I wonder, sometimes, if and how we're predisposed to preferences.
I love the hustle and bustle of Manhattan, but that's probably because it, as representative of New York City, is "the city" I first knew; not to mention that the commotion reminds me of my childhood home, what with my mom's career and boundless social need. I love the melodic elegance of the French language, but so did my Colombian grandmother, as she's told me many times; and much of the whole wide world has a reverence for Paris, however imagined or misguided. But I didn't expect to love the cultural landscape of Los Angeles.
En fait, I'd hardly known one existed... and I'd be grateful if you could please excuse such a truth. This is a place to become. There's freedom in the space, in the undefinedness, in the beautiful excess of palms and bougainvillea across miles of unruly concrete.
But, this is also a place to drown, overlooked and forgotten, in the oppressive sunshine that blurs seasons into empty "nice days".
For the past few weeks, I've been listening to podcasts on my commute (p.s. I moved). And as I was riding with TED Radio Hour on Identities, it occurred to me that after "what do you do?" and "what are you?" (a careless--and, in my opinion, annoying--way to inquire about racial and ethnic background), the most common question I've received while meeting new people is "where are you from?" So few follow with "where are you going?" Though, to be fair, I wouldn't know how to answer.
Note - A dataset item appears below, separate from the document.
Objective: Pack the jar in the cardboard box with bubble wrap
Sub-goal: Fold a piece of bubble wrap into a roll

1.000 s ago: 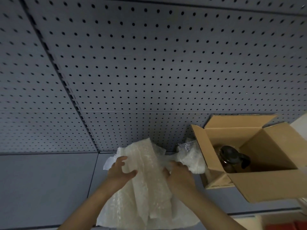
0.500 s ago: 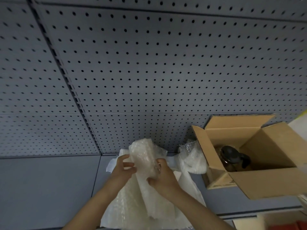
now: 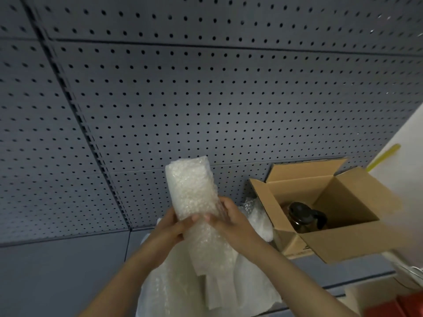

It is interesting how we choose to define people.
It's interesting, too, how we define ourselves--by our places, people, and preferences; trying to articulate the unique in our sameness.
"New Yorker in L.A. by way of Paris." It's a statement that describes me well, yet not at all. Declarations of identity tend to be oversimplified that way. And I'm only just beginning to understand the nitty gritty of myself. Thus these thoughts with these photos.